У стены подле входа в "военный комиссариат" -- тесное кольцо солдат, матросов, штатских. Лица у всех -- безучастные, окаменевшие, серые от усталости и бессонницы. Но глазами все едят комиссара по военным делам.
Народному комиссару -- не впервые. Он привык выдерживать взгляд толпы. А как должно быть трудно выдерживать его на себе -- благоговейный и испытующий, молящий и недоверчивый взгляд!
Троцкий привык. Он и сам каждую минуту в наступлении. Неторопливо шевелит тонкими губами и одновременно пощупывает глазами лица собеседников. Тайный вызов: Верите? Боитесь?
Солдатам Троцкий чужд, нов и интересен. Таких они еще не видали. Подвойские и Мураловы, Зорины и Дыбенки -- все свои, понятные, взнесенные на высоту стихийной красной волной, выброшенные из недр революции, из ее кроваво-огненного нутра. Лениных и Бонч-Бруевичей они тоже знают -- многоречивые интеллигенты, "учителя" в "спинжаках" давно ходят в народ и плохо-ли, хорошо-ли -- знакомы с ним. Такие, как Троцкий, еще не являлись...
Он пришел извне, снаружи. Пришел к революции, а не вышел из нее. Не русский и не иностранец. Как будто еврей, но нет -- кажется, не еврей.
Со своего лица, резко семитического, он смел все национальное, все личное, свое. В умных злых еврейских глазах поселил пустоту. От курчавой бородки оставил только один мефистофельский клок -- старый знак международных авантюристов.
Он космополит. Он играет в общечеловечность. В этом его выигрыш. Русским людям чужд интернационализм. Во всей русской литературе нет ни одного героя-интернационалиста. И десятки космополитов -- людей без отечества.
Солдаты свергли Николая, своего знакомого. Свергли Керенского, своего. А поставили себе -- чужого интернационального человека с пустыми глазами и трагическим клочком на подбородке.
Они любят Троцкого. И его глаза. И его голос -- пронзительный, скрипучий, скребущий гвоздем по стеклу.
Когда Троцкий говорит, это вулкан, изрыгающий ледяные глыбы. Это Анатома, пришедший мириться с людьми. Что он им, умный, отважно-находчивый еврей, этим славянам, неожиданно сырым, лесным, скифам?
Чужое -- дорого. Они верят Троцкому. Он им нужен. Он даст хлеба и мир.

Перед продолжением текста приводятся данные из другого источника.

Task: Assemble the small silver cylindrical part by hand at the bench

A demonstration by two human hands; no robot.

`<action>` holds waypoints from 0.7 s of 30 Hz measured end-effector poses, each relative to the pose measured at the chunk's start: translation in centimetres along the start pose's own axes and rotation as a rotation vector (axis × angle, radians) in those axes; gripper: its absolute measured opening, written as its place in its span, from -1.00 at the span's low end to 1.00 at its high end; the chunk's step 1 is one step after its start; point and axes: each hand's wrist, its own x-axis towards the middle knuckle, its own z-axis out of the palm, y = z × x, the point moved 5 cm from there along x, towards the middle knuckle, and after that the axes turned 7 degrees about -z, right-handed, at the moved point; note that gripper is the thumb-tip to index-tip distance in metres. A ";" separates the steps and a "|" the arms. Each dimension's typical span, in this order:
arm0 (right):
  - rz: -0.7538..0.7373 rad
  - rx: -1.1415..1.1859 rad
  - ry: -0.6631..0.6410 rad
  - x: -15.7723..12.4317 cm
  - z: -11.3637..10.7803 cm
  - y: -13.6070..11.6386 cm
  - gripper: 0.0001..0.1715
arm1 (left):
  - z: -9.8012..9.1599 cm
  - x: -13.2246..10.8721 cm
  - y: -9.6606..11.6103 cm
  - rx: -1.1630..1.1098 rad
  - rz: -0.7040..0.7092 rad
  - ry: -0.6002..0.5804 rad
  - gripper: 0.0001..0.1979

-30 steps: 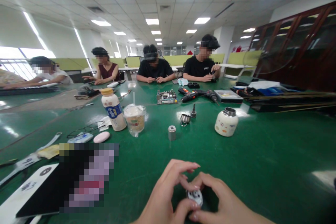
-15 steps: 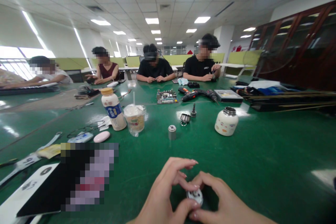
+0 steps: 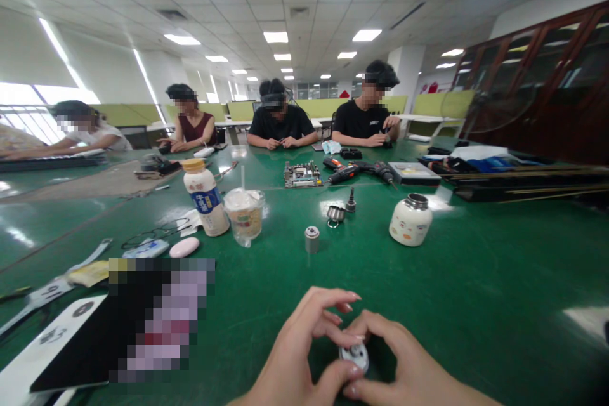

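Near the front edge of the view, my left hand [image 3: 304, 342] and my right hand [image 3: 397, 349] meet around a small round silver metal part [image 3: 356, 356]. Its flat face looks upward and has a small raised centre. My left thumb and a fingertip pinch the part from the left, the other left fingers arching above it. The right thumb and index finger grip it from the right; fingers cover much of its side. Farther out on the green table stands a small metal cylinder [image 3: 311, 240]. Behind it lie a small metal cup-like piece [image 3: 335, 214] and a dark shafted gear piece [image 3: 351, 201].
A cream flask [image 3: 410, 221] stands to the right. Leftward are a lidded cup [image 3: 243, 219], a bottle [image 3: 205, 200], a pink oval case [image 3: 184, 247] and a dark flat panel [image 3: 104, 330]. A circuit board [image 3: 303, 175] and power drills [image 3: 352, 171] lie farther back; several people sit opposite.
My hands stay almost in place around the round metal part, whose face looks slightly turned. Across the table, a person at the left has shifted their hand a little.
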 end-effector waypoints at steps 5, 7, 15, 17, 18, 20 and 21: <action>-0.027 0.018 0.003 0.0 0.0 -0.1 -0.71 | 0.6 -0.2 -0.3 -0.036 -0.014 -0.058 -0.17; -0.031 0.025 -0.004 0.0 0.0 -0.1 -0.72 | 0.6 -0.2 -0.5 -0.046 -0.021 -0.075 -0.18; -0.022 0.012 -0.010 -0.1 0.2 0.3 -0.70 | 0.6 -0.2 -0.4 -0.045 -0.051 -0.064 -0.31; -0.001 -0.009 0.000 -0.1 0.2 0.4 -0.67 | 0.2 0.0 -0.1 -0.030 -0.019 0.001 -0.37; 0.012 -0.019 0.001 -0.1 0.1 0.4 -0.66 | -0.2 0.3 -0.1 -0.019 -0.015 0.049 -0.42; 0.026 -0.027 -0.006 -0.1 0.1 0.4 -0.65 | -1.5 0.9 -0.6 0.015 -0.045 0.146 -0.52; 0.027 -0.024 -0.014 -0.1 0.1 0.3 -0.65 | -2.2 1.3 -1.2 0.035 -0.074 0.183 -0.56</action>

...Солдаты не читали статей и фельетонов Троцкого, они не знают, что Троцкий обманул их.
Что он не всечеловеческий, а свой, из Бахмута или Елисавет-града. Что он не вулкан, а хороший фельетонист. Они не знают Троцкого -- газетного, сначала умеренно-пылкого автора "Писем" в меньшевистской "Искре". Потом изящного, речистого, с хорошими манерами Антида Ото из "Киевской мысли" и "Одесских новостей". Того, который был удобен и портативен. И свободно укладывался в нижний фельетон "Киевской мысли". Который не старался дышать лавой, а был очень мил и разговорчив, и не было у него в глазах вселенской пустоты, этого веселого Троцкого -- фельетониста.

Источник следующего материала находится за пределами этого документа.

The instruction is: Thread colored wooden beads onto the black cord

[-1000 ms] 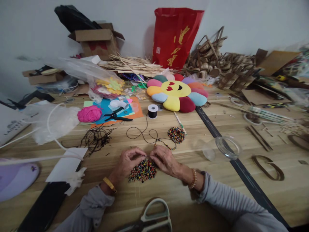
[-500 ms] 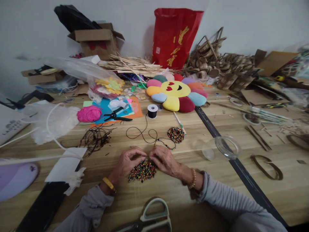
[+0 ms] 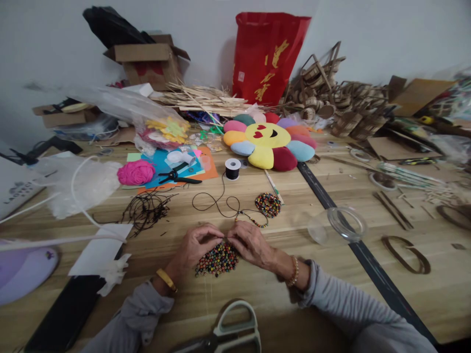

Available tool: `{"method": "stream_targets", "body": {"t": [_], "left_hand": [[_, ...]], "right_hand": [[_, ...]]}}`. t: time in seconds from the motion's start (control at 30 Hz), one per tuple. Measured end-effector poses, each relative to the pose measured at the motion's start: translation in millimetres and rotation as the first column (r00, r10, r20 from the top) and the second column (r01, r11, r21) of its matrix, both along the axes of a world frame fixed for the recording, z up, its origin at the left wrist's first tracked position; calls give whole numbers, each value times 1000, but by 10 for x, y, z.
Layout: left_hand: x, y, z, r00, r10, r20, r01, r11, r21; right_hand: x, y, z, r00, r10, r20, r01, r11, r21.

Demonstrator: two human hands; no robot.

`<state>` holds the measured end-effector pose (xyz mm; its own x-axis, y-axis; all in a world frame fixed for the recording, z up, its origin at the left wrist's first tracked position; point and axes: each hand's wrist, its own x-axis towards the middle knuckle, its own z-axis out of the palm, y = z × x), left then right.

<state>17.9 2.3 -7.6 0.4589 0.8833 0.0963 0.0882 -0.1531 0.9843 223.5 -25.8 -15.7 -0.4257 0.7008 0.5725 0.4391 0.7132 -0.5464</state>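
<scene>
My left hand (image 3: 196, 246) and my right hand (image 3: 253, 245) meet fingertip to fingertip, both pinched closed. A short dark line of cord shows at the right fingertips; whatever the left fingers pinch is too small to make out. Directly below them lies a pile of small multicoloured beads (image 3: 218, 260), partly covered by the fingers. Just beyond my right hand, a string of beads (image 3: 262, 224) curves over the table, joined to thin black cord (image 3: 211, 209) that loops back to a spool (image 3: 232, 170). A coiled heap of strung beads (image 3: 268, 205) rests behind it.
Scissors (image 3: 237, 326) lie at the near edge. To the left are tangled black cord (image 3: 147, 213), pliers (image 3: 178, 175), pink yarn (image 3: 136, 172) and a plastic bag (image 3: 81, 189). Rightward lies a clear tape roll (image 3: 347, 224). A flower cushion (image 3: 268, 142) and red bag (image 3: 268, 59) stand behind.
</scene>
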Motion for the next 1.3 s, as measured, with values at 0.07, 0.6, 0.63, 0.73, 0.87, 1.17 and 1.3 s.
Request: {"method": "stream_targets", "body": {"t": [0.07,0.6,0.63,0.73,0.87,1.17,1.3], "left_hand": [[4,2,7,1000,2,-3,-2,1000,3],[-1,2,0,1000,4,-22,-4,1000,10],[-1,1,-2,1000,3,-29,-3,1000,11],[-1,-3,-2,999,-4,-37,4,1000,6],[8,-6,19,1000,0,-31,0,1000,-4],[13,-9,59,999,-25,-35,24,999,-36],[13,-17,78,997,-38,-63,37,999,-19]], "right_hand": [[2,0,0,1000,0,-1,0,1000,-6],[2,4,6,1000,3,-2,-3,1000,-11],[2,3,9,1000,6,2,-6,1000,-10],[2,1,7,1000,14,2,-14,1000,-3],[1,4,-10,1000,27,-1,-27,1000,-2],[7,3,2,998,55,15,-55,998,-23],[3,3,-17,998,55,17,-54,998,-27]]}}
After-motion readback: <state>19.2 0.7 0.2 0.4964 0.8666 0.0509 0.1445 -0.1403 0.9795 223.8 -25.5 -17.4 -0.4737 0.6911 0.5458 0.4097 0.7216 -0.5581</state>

Вообще, они разнятся характером. Троцкий -- революционер и Троцкий -- фельетонист. Иногда они даже мешают друг другу.
Бывает, что Троцкий -- фельетонист нескромен в отношении Троцкого -- революционера.
Недавно в "Известиях" Троцкий гневно осуждал и упрекал всех тех, кто "не хочет уйти в историю" с трагической печатью Робеспьера. Это не по-товарищески. Если Троцкий -- революционер жаждет "трагической grandпечати Робеспьера", то зачем Троцкому -- фельетонисту об этом разбалтывать.

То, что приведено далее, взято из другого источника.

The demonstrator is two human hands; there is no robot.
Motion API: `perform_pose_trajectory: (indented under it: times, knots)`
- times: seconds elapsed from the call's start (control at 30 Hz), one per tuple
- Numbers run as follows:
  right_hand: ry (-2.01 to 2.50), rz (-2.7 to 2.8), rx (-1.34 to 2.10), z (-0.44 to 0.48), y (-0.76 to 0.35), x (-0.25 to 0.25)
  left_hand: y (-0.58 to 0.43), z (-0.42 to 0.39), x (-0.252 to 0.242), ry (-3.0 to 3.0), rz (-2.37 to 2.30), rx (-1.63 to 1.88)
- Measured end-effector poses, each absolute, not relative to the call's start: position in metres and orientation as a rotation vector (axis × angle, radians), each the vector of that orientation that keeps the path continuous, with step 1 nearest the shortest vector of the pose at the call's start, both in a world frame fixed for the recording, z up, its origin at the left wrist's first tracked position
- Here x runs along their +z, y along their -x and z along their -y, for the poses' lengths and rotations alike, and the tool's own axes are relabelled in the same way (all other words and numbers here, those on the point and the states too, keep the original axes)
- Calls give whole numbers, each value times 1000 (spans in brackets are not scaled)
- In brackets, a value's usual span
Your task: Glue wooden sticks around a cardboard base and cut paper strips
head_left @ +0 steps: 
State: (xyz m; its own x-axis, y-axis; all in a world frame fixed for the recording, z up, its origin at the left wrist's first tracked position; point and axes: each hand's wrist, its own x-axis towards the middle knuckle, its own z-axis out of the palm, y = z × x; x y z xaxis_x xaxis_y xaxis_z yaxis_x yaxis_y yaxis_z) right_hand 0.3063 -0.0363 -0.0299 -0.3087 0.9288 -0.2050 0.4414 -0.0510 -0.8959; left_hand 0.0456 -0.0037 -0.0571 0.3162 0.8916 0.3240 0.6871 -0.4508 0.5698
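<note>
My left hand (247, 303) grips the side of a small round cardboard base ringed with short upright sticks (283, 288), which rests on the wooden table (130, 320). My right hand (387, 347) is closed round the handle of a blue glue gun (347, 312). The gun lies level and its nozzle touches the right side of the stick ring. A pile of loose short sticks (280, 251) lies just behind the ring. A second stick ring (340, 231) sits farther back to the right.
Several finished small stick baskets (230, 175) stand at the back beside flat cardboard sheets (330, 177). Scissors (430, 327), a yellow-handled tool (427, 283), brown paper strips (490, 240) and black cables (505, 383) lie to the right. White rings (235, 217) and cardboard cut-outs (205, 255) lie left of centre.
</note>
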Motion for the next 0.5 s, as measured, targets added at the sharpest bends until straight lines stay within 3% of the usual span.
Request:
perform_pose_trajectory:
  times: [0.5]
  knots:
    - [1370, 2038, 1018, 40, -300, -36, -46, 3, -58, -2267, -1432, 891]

Ведь от Троцкого -- революционера ждали не трагической печати, а мира и хлеба.
КОММЕНТАРИИ
Впервые: Кольцов М. Красный китеж. Троцкий // Куранты (Киев). 1918. No 8. С. 8-9. Печатается по первому изданию.
Кольцов Михаил Ефимович (наст. имя и фамилия -- Моисей Фридлянд; 1898-1940) -- российский советский публицист, писатель, общественный деятель, один из классиков российской журналистики. Активный участник революционных событий в Петрограде. В 1918 г. вступил в РКП (б), в разное время работал в наркоматах просвещения и иностранных дел. Редактор журнала "Огонек" и других, специальный корреспондент "Правды", руководил иностранным отделом Союза писателей СССР. Один из ведущих советских пропагандистов. Участник Гражданской войны в Испании. Арестован в 1938 г., расстрелян в 1940 г.
1Жорес Жан (1859-1914) -- деятель французского и международного социалистического движения, борец против милитаризма, был застрелен националистом 31 июля 1914 г.
2 Достойный вид (фр.).
3Троцкий Л. Френч // Киевская мысль. 1915. 13 января.
4 Петроградская трудовая коммуна -- название правительства марте 1918 -- феврале 1919 г. (вместо Петросовета).